ABC Television Taps FreeWheel to Make the Web More Like TV

Advertising is where tech startup FreeWheel comes in. Founded by a host of ex-DoubleClick execs in 2007, FreeWheel allows ads to follow the video wherever it happens to be, even YouTube. The dominant ad server for cable and broadcast networks, it recently added ABC Television Group to its roster, including ABC.com, ABCFamily.com and ABCNews.com, allowing the network to sell ads into shows whether they're viewed on ABC.com, Yahoo or mobile apps.
ABC Television joins NBC Universal, Fox, Turner Networks and 21 of the top 25 basic cable channels using FreeWheel. The rest are largely using their own home-brew ad servers or adapting one for display.
ABC was one of the first networks to start putting shows online, but its technology was built for display ads and pre-rolls. "When we launched online we had a internal proprietary ad server that Disney company had invested in over years," said Disney/ABC digital chief Albert Cheng. "We felt that our internal systems could not support the full-episode type of ad models our ad sales team wanted to implement."

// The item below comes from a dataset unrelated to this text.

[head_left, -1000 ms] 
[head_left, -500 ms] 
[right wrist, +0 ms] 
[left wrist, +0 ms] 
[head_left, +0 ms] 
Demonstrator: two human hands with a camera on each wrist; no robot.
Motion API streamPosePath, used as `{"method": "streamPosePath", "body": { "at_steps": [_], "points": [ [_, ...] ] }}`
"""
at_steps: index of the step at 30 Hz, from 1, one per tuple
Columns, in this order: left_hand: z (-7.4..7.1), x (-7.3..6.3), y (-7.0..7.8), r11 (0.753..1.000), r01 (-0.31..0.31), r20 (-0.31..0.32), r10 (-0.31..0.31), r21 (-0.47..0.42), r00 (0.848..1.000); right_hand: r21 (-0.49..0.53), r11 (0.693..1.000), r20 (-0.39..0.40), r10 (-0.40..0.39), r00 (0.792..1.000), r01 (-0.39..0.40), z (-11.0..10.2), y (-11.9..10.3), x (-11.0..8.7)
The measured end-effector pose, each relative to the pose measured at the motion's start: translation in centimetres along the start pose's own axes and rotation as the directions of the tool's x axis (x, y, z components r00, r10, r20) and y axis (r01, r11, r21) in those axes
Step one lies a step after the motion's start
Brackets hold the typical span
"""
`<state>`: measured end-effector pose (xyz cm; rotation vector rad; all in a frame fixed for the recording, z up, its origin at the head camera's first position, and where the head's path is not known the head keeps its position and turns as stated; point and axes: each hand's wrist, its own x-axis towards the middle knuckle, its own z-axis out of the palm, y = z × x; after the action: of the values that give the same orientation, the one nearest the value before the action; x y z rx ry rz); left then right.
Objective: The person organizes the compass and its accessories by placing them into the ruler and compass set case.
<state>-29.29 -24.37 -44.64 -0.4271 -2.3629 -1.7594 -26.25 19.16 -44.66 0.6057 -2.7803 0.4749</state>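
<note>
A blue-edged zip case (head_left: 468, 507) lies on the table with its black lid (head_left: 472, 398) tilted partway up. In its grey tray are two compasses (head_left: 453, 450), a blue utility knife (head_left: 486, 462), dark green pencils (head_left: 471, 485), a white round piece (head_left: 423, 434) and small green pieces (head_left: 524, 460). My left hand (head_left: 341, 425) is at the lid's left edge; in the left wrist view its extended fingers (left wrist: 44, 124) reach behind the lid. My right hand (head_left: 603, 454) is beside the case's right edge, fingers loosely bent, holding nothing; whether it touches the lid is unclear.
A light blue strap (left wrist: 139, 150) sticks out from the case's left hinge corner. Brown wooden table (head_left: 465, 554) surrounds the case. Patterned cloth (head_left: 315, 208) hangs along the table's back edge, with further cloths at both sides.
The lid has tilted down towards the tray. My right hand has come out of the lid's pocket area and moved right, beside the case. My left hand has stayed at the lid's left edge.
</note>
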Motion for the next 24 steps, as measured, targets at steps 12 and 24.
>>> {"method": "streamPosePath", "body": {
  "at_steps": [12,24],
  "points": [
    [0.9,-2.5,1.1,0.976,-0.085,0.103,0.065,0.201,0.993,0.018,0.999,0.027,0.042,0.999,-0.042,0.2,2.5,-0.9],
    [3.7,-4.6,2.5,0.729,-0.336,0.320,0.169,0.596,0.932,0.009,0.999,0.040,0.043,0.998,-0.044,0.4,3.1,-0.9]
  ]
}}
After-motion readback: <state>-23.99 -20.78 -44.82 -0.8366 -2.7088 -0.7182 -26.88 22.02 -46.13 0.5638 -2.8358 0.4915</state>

ABC's full episode player has been downloaded more than 6.2 million times and currently the most popular free entertainment tablet app in iTunes. Soon that app and others will have TV-like ad breaks, just like they do on cable TV. "As more consumers are taking iPads and mobile devices, we are extending the ad model to mobile platforms," Mr. Cheng said.
Disney's ESPN unit is already on FreeWheel. Steamboat Ventures, Disney's investor arm, is one of FreeWheel's lead backers.

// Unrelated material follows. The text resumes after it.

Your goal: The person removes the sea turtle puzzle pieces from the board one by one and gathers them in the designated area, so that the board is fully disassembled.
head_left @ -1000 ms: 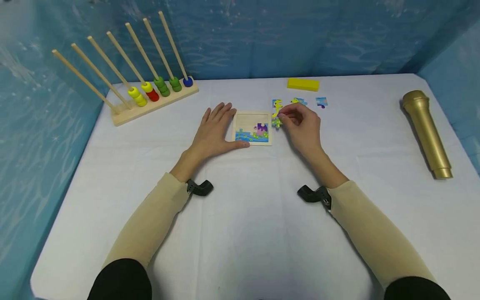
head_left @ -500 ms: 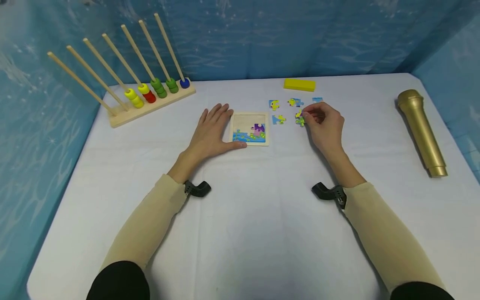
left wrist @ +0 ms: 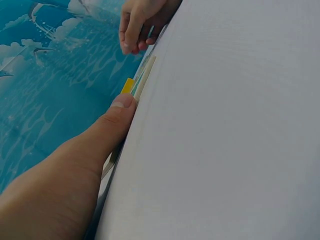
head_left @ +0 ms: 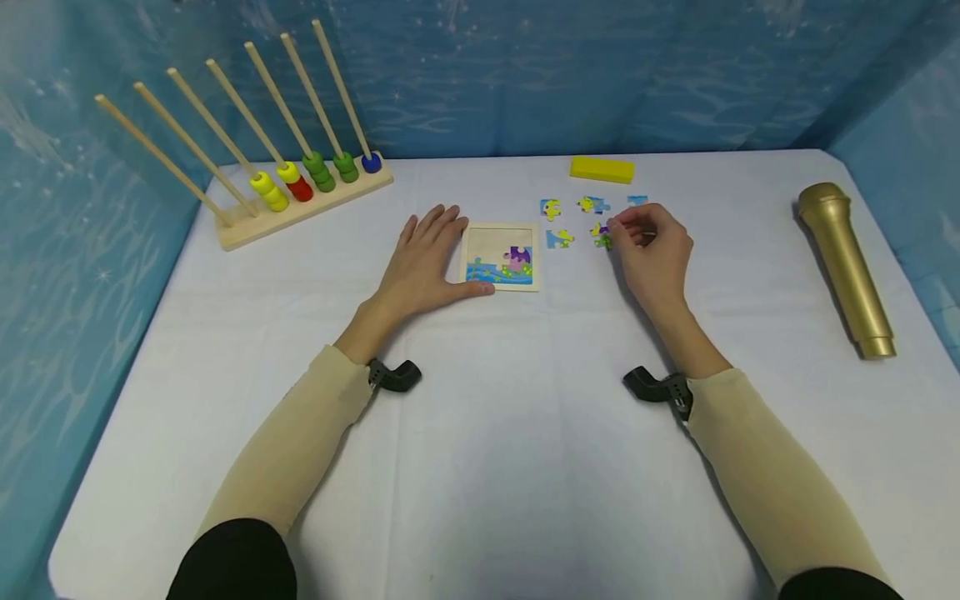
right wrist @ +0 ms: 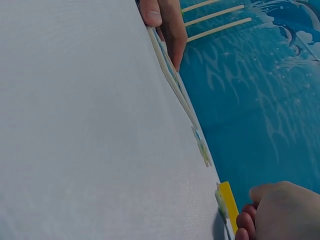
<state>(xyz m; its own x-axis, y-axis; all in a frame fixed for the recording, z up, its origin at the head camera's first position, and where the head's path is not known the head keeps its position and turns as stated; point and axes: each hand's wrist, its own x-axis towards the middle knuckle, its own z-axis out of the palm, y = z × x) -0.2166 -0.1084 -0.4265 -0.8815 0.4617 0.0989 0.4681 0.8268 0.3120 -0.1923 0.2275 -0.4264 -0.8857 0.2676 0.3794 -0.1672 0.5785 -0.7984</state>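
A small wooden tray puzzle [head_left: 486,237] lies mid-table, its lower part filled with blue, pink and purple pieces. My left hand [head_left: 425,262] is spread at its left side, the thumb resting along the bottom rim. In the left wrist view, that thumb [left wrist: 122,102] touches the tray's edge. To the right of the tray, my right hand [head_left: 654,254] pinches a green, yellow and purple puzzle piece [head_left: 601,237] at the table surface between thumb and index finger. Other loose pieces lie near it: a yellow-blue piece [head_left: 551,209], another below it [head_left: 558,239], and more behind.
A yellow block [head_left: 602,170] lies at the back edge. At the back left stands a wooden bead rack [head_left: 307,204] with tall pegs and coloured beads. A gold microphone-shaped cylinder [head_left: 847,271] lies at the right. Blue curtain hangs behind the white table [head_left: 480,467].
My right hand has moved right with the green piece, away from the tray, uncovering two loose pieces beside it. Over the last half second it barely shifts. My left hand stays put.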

Short-form is the web's dominant form of video, but FreeWheel CEO Doug Knopper is playing a long game, one in which TV is delivered via the web along with TV-like ad breaks -- except the ads are targeted and data-driven much like online display. Many people expect the web to become more like TV, winning away some of its massive ad revenue in the process, but Mr. Knopper is betting instead that TV and its ad dollars will flow onto the web together.
"What we look as the real opportunity here is at some point in the future -- 5 or 10 years away -- the linear TV experience is going to be done in a dynamic digital environment," he said. "If just 25% goes to a digital dynamic on demand environment that is a huge opportunity -- bigger than anything in the online world today."
That means FreeWheel's space isn't the $3 billion video ad market but the $70 billion TV ad market. FreeWheel takes a percentage of the ad buy, anywhere from around 1% to nearly 10%.
Stats from FreeWheel's clients, largely TV networks and web video creators and distributors like Revision3 and Vevo, indicate online programming is getting longer. Mid-roll ads are now growing at twice the rate of pre-rolls and comprise 25% of all ads on FreeWheel's system.
FreeWheel has raised a total of $28.8 million from Steamboat Ventures, Turner Broadcasting System, Battery Ventures and Foundation Capital.